Don’t beat up your generation too much. After all, it’s my generation that has bequeathed you a pile of s**t. And I sure did a ton of stupid things in my 20’s; hell, it’s a wonder I’m still alive.
The difference it, you and many like you know and care about things like positivity rates, BLM, global climate change and all the rest. The light at the end of the tunnel is if you mobilize your generation to get out there and vote. In 2018, the turnout rate for your generation went up by 79%, but that still meant that 64% of you didn’t vote.
You and your friends need to make sure there is a light at the end of the tunnel. You can do that by changing that turnout to at least 50% or higher. A few people in my generation are starting to catch on, but your generation needs to make sure mine shuts up and gets on the right side of history.
Actually, I’m very hopeful it can happen. We never saw protests like these in the 60’s. It was always a relatively small number of people, and the protests weren’t integrated the way these were. I think we’re in for a real historical change.
Does that metric discriminate unique tests versus repeated testing of same individual and would it matter? I haven’t thought much about this but a family member in another state mentioned something that caught my attention. They downplay the value of positive case metrics due to the same individuals being tested multiple times, either as confirmation of a positive or to track infectivity.
So just to see if it mattered, I made the following assumptions (for simplicity). 1 million tests, 100,000 positive, 5000 hospitalized. So this gets reported as 10% positive rate and 5% of affected people require hospitalization. Further I assumed that every one of the Hospitalized were tested a total of 5 times during the course of their stay (really have no idea about this one), and that 5% of the nonhospitalized Infected were retested once (again, no idea). That retesting, if not segregated in the data, lowers the actual positive test rate from 10% to 7.6%, which is significant but still high. But calculating it that way raises the actual hospitalisation rate from 5% to 7.4% which is even more alarming. not sure if that calc is right but do states account for this and does it matter?
Very astute observations there, and this is something I’ve been complaining about all along — not that my little voice will change anything. The CDC specifically allows all 3 types of testing data to be intermingled: diagnostic tests by unique individual, all diagnostic tests, and serological tests. So, as you point out, we have a complete mishmash in test reporting. That means if we see positivity rates go up (or it’s counterpart, tests per case), it is even more alarming.

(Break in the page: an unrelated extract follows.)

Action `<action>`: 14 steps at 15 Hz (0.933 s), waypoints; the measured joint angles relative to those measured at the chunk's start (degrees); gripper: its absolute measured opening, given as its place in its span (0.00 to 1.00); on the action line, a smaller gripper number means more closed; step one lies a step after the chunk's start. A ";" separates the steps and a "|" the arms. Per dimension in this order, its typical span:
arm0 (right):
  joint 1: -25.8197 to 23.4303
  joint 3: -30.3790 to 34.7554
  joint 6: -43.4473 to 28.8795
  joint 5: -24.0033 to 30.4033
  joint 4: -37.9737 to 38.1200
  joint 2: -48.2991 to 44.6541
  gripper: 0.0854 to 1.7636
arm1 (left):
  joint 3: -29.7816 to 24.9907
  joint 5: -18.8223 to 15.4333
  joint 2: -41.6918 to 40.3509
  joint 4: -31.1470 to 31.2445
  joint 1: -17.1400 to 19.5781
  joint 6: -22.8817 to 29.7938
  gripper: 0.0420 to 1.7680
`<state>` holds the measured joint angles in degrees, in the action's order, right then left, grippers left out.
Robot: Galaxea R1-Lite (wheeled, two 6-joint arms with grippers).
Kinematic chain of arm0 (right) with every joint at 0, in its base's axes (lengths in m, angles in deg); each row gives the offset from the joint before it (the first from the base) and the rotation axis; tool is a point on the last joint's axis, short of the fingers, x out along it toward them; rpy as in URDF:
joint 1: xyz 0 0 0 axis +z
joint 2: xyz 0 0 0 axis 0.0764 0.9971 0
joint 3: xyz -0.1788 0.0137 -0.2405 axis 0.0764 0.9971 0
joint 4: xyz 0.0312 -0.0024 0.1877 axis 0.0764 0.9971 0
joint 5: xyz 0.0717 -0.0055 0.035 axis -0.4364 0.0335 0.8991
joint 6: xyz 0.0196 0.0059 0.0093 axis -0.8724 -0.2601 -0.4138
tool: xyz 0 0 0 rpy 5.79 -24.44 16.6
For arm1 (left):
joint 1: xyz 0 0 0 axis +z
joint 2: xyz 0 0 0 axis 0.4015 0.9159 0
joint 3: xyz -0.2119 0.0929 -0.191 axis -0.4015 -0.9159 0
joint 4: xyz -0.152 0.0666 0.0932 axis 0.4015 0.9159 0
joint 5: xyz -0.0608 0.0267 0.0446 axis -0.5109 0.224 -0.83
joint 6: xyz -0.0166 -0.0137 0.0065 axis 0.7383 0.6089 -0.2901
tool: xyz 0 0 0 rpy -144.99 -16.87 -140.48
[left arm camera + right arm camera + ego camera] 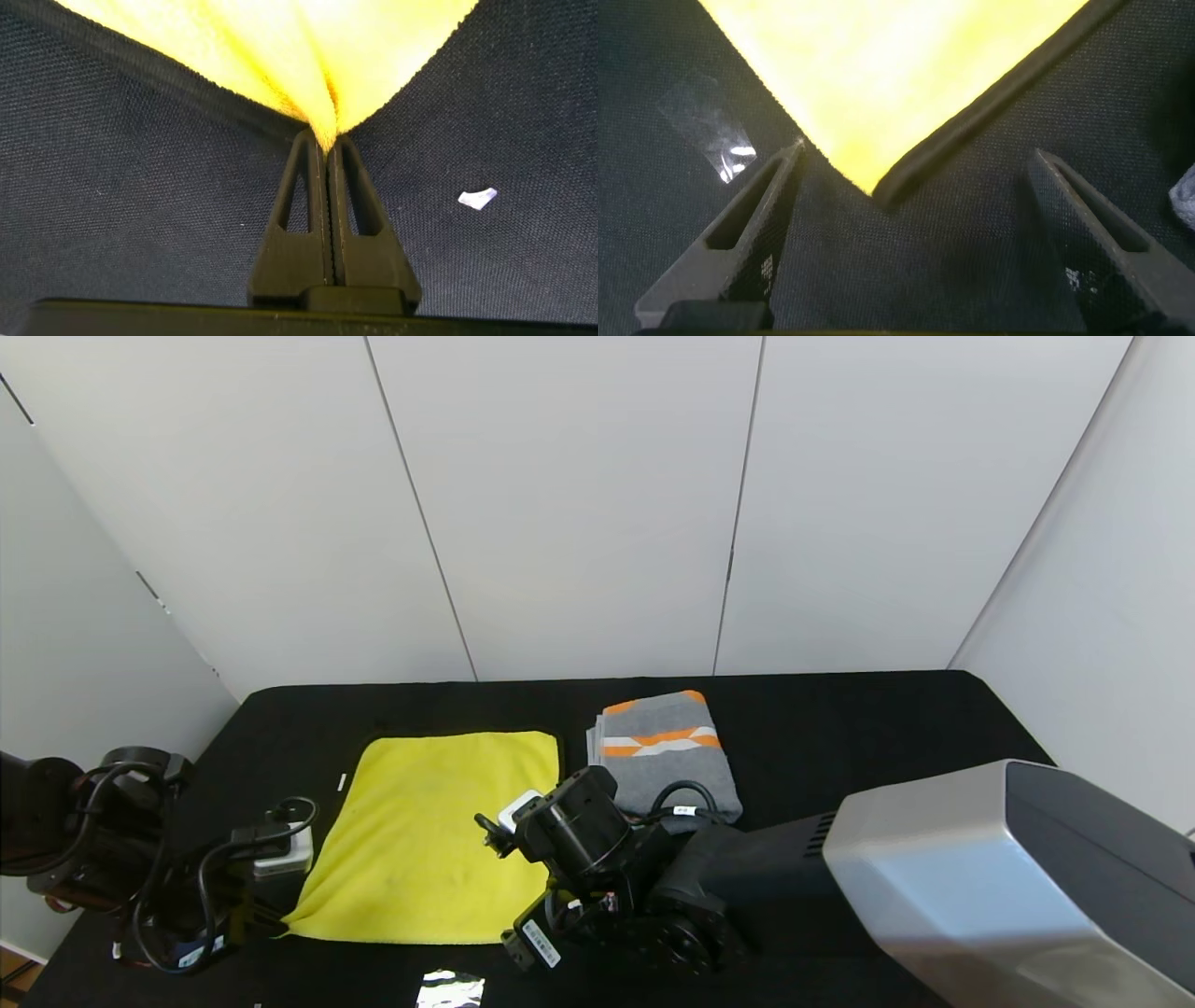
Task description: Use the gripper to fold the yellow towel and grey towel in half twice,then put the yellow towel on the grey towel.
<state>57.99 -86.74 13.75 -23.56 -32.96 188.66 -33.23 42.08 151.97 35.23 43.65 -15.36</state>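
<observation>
The yellow towel (439, 831) lies spread flat on the black table, left of centre. My left gripper (325, 142) is at its near left corner, shut on that corner, and the yellow cloth (308, 56) bunches up from between the jaws. My right gripper (917, 154) is at the near right corner (868, 182), open, with one finger (766, 201) on each side of the corner and not touching it. The grey towel (667, 756), with its orange and white band, lies folded to the right of the yellow one, beyond my right arm.
A crinkled bit of clear plastic (450, 987) lies near the table's front edge, close to the right gripper's finger (715, 131). A small white scrap (477, 198) sits on the cloth beside the left gripper. White walls enclose the table (840, 728) at back and sides.
</observation>
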 joint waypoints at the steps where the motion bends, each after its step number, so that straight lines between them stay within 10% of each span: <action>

Do states account for it? That’s the big question. Some do, some don’t. Some counties split it out, some only report total tests, and 7 out of 10 counties in southern CA don’t report their testing numbers at all.
Frankly, it’s an outrageous state of affairs, but this is what we get when we gut the budgets of our public health departments over a 40 year period. We’re happy to give millions and millions to police departments to do jobs that social workers should do, but when it comes to doling out $100k to public health departments, there’s suddenly no way to pay for it.